I use the same simple password for all sites nobody (hopefully) would bother to hack (newsgroups etc) and more complex individual ones for sites that I definitely don't want people to access - internet banking etc. All are saved in a vault which now has over 200 entries. My only worry is that someone might hack the vault. Then I'd be in trouble.
Or of changing passwords at all? It seems to me that the best approach is to have a different (computer-generated, garbage-string) password for each site, which requires a password vault program to look up each site's password. If there is someone stealing passwords at a site you use, individual passwords for each site will limit that damage. But once set up, why change passwords? If your computer has downloaded a key tracer that can report your old password to the bad guys, it will surely report the new password too.
If I was tye type that really wanted all your passwords - I would write the most user friendly password vault program that could be written. And then post it to all the free software sites.

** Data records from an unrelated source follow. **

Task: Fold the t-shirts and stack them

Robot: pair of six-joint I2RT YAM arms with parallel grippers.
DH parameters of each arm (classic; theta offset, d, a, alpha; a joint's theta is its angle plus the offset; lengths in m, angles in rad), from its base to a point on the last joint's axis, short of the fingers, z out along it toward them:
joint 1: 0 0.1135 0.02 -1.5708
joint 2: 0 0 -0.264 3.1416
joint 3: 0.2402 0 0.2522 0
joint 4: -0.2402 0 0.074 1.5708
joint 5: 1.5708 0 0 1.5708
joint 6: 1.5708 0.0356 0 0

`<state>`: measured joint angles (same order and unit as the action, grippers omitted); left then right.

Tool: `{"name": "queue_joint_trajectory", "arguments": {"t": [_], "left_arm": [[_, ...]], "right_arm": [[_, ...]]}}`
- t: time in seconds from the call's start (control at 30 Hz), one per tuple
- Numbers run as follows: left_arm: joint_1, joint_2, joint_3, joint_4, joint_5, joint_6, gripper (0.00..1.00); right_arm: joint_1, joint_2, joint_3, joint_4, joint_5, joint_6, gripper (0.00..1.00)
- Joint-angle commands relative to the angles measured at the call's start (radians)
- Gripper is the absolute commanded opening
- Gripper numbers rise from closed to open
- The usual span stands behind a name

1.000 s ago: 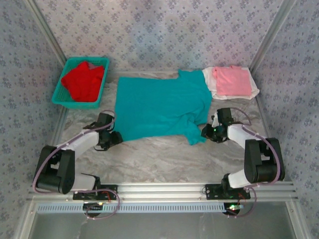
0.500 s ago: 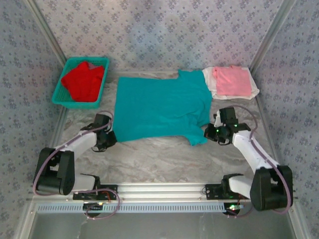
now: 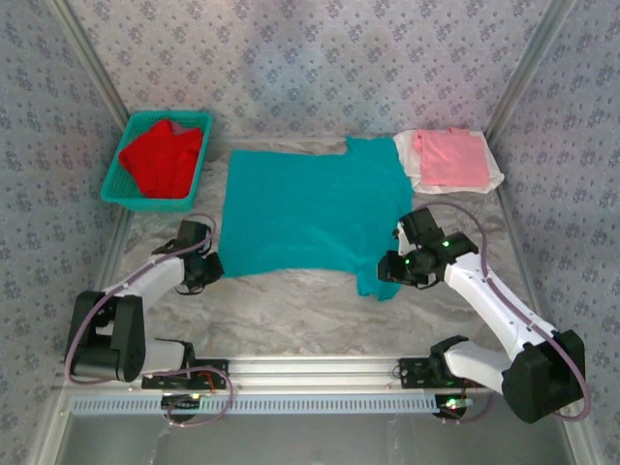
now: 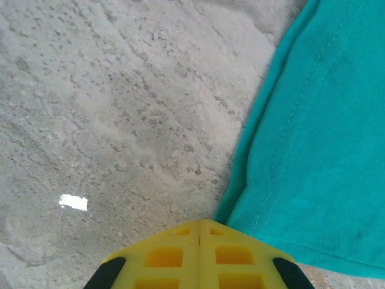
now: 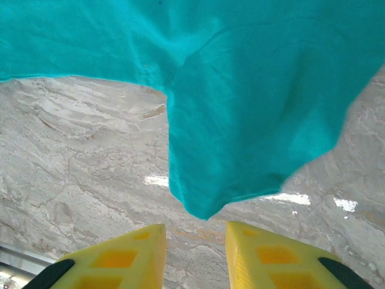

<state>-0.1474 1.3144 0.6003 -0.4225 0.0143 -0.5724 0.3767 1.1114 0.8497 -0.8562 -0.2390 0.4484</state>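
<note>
Left wrist view, left gripper [image 4: 200, 224] jaws pressed together at teal t-shirt [image 4: 313, 150] hem corner on marble table [image 4: 120, 120], right gripper [image 5: 195, 229] jaws spread, sleeve tip just beyond them

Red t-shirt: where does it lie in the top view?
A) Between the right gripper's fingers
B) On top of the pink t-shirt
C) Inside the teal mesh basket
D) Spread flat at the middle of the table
C: the red t-shirt lies crumpled inside the teal mesh basket at the far left of the table.
</note>
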Motion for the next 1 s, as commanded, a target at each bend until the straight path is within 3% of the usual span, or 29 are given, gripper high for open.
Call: {"name": "queue_joint_trajectory", "arguments": {"t": [0.0,0.27,0.57,0.93,0.97], "left_arm": [[0.012,-0.022,0.017,-0.010,0.021,0.017,0.00],[0.019,-0.025,0.013,-0.034,0.030,0.007,0.00],[0.023,-0.015,0.008,0.017,0.057,-0.002,0.00],[0.041,-0.101,0.040,-0.041,0.060,0.002,0.00],[0.044,-0.099,0.034,-0.026,0.067,-0.001,0.16]], "right_arm": [[-0.033,-0.024,0.020,-0.016,0.028,-0.004,0.35],[-0.243,0.056,-0.095,0.018,0.016,0.003,0.35],[-0.233,0.135,-0.161,0.086,-0.002,0.049,0.35],[-0.195,0.178,-0.188,0.149,-0.014,0.100,0.36],[-0.194,0.178,-0.193,0.159,-0.017,0.105,0.36]]}}
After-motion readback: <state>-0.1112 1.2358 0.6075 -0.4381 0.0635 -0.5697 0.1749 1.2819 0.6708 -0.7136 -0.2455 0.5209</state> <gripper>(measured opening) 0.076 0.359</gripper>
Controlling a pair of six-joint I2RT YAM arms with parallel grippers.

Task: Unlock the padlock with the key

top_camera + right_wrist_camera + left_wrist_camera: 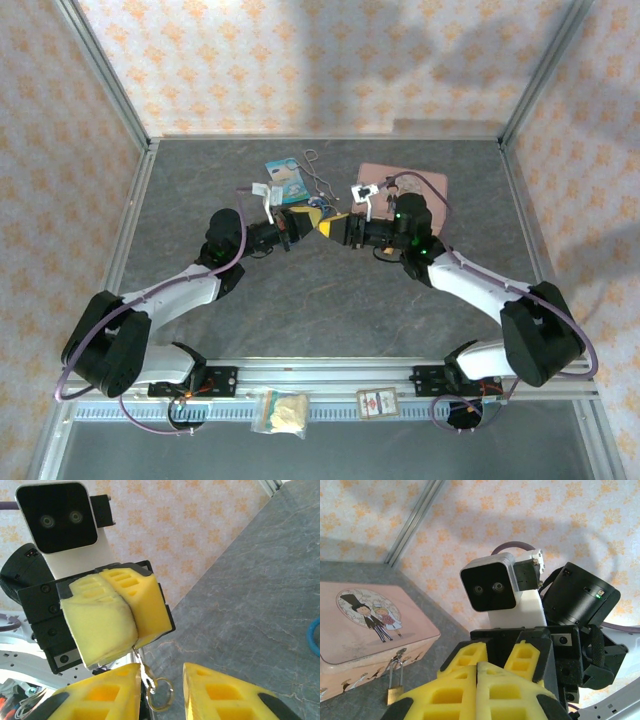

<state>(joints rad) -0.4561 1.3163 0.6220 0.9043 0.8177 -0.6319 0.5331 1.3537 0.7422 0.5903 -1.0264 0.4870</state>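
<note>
Two robot arms reach inward over a grey stone-patterned table (pixel 330 300) and meet nose to nose near its middle, forearms low and angled toward each other. From above, the meeting point is a knot of yellow pads and black housings, and whatever sits between them is too small to make out there.

From the right wrist camera, the left hand (pixel 122 607) is clenched. Its two pale yellow foam fingers press flat together, and a thin sliver of a small silver key (pixel 142 667) pokes out beneath them, with a wire ring (pixel 161 698) dangling from it. Most of the key is buried between the pads, so its shape cannot be read. The right hand (pixel 161 672) is released, its yellow fingers spread to either side of the ring. Whether they touch it cannot be told.

A tiny brass-yellow padlock (pixel 394 695) hangs by its thin silver shackle from the clasp on the front of a pink rectangular tin (pixel 365 630) with a cartoon bride and groom on its lid. Both legs of the shackle run into the body. The tin sits at the far right of the table, just behind the right arm's wrist, which covers the padlock from above.

A blue curved edge (pixel 315 637) is cut off by the frame border and cannot be identified.
</note>
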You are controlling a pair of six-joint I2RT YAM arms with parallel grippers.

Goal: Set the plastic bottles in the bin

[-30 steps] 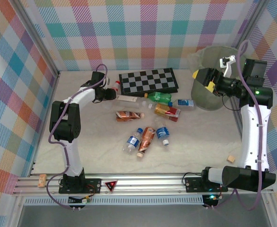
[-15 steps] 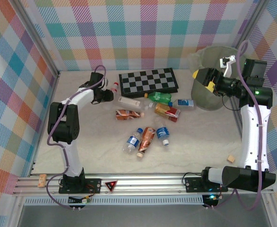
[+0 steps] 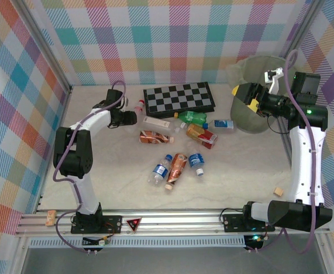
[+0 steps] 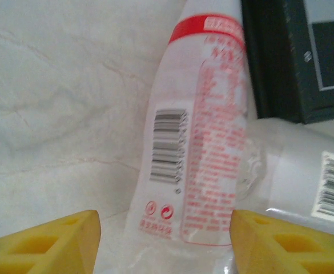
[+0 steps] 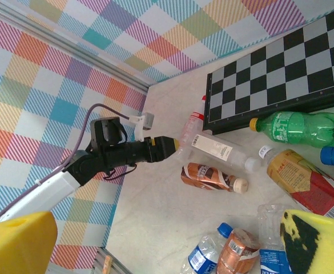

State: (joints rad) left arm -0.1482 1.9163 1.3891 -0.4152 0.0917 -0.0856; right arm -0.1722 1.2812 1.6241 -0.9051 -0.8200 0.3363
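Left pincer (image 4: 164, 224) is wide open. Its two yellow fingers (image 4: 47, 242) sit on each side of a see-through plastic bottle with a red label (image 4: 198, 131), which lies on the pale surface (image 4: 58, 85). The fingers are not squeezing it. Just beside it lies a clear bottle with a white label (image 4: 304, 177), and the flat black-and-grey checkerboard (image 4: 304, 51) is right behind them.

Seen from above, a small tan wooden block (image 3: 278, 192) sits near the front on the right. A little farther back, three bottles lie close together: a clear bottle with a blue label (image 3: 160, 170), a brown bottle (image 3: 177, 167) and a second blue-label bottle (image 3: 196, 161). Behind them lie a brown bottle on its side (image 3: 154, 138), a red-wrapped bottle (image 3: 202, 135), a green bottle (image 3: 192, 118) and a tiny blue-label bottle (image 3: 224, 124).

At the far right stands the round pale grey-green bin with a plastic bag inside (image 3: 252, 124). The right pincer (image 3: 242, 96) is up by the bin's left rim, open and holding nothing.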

Years ago, before the internet became part of our lives but after PC's became common, the greatest virus threat came from floppy disks. There was a saying that every time you slipped a CD (remember 5-1/4 and 3-1/2 inch floppys?) into your computer's drive slot, your 'puter had "slept with" every other computer that same disk was in, and in turn every other computer those computers slept with. In discussions with my fellow workers, I once opined that viruses were a conspiracy on part of software vendors to discourage software piracy. I.e., someone's offer of a free copy of Word Perfect might contain a virus which will wipe out your hard drive, so the only way to prevent that was to buy software (at full price) from your local computer hardware/software retailer. I was told then, and this point could still be argued today, that viruses are more likely a conspiracy by antivirus software vendors -- as Messrs. Dodge and Blankenhorn suggest.